Donald Trump n’est pas resté sans réagir aux déclarations d’Emmanuel Macron. Il a déclaré que: «Personne n’a besoin de l’OTAN plus que la France». Cependant, la France est la seule nation européenne à avoir la dissuasion nucléaire, donc dans l’idéal, elle n’a pas besoin de l’OTAN, elle pourra s’en passer, si elle le décidait. La France franchira-t-elle le pas?
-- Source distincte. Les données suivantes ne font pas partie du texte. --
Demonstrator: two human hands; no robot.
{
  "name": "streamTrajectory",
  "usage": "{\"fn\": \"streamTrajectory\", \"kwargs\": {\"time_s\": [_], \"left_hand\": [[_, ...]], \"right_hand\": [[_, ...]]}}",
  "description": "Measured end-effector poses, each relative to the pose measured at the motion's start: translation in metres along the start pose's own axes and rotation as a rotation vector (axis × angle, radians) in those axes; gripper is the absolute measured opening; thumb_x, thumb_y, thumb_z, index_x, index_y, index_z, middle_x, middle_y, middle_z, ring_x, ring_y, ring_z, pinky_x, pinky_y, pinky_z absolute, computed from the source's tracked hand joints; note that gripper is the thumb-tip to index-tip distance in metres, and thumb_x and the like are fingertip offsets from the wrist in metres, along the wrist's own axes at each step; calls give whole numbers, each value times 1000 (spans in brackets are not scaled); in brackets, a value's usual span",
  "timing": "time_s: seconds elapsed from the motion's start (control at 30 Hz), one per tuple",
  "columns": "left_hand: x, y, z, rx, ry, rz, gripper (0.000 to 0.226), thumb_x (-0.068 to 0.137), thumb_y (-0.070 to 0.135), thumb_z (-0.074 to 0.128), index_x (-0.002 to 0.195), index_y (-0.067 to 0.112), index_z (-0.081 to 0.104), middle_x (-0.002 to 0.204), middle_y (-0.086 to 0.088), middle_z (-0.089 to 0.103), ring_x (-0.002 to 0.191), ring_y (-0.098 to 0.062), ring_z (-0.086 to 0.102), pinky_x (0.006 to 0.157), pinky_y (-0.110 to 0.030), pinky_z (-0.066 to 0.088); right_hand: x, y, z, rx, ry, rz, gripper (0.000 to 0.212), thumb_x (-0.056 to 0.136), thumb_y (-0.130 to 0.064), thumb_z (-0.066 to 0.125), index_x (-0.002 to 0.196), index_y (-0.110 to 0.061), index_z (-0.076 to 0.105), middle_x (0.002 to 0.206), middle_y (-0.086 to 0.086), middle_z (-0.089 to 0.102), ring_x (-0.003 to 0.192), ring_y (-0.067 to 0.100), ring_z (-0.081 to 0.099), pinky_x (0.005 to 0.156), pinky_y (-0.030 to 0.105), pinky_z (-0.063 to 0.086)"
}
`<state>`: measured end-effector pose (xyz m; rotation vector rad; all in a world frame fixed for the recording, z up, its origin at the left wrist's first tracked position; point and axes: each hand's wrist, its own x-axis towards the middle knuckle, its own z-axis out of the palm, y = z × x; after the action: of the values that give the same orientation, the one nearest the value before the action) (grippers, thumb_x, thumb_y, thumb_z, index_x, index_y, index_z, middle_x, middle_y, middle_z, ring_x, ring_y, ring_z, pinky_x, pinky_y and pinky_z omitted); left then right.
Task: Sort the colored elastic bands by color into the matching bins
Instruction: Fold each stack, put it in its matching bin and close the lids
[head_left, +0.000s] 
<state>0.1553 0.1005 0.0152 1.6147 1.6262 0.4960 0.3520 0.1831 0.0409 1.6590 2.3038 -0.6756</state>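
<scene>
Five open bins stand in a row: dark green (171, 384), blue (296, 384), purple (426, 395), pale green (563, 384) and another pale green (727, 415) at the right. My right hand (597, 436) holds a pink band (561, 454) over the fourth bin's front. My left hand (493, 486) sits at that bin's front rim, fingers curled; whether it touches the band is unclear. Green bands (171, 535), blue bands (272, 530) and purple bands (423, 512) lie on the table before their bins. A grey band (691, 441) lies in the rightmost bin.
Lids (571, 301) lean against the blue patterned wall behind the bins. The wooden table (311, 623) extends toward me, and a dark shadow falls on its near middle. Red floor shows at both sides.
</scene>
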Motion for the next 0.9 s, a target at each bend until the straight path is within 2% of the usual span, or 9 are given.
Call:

La France perçoit sérieusement le danger qui guette l’Europe. Elle commence à se diriger vers l’est, s’ouvrant sur la Russie et la Chine. La France constate que les des États-Unis l’ont poussé à sortir de plusieurs régions et pays à la fois, donc de plusieurs marchés économiques, notamment au Proche-Orient, tels que l’Iran, la Syrie et sa reconstruction, l’Irak et son pétrole, ou encore le Liban où la France lutte pour maintenir sa présence.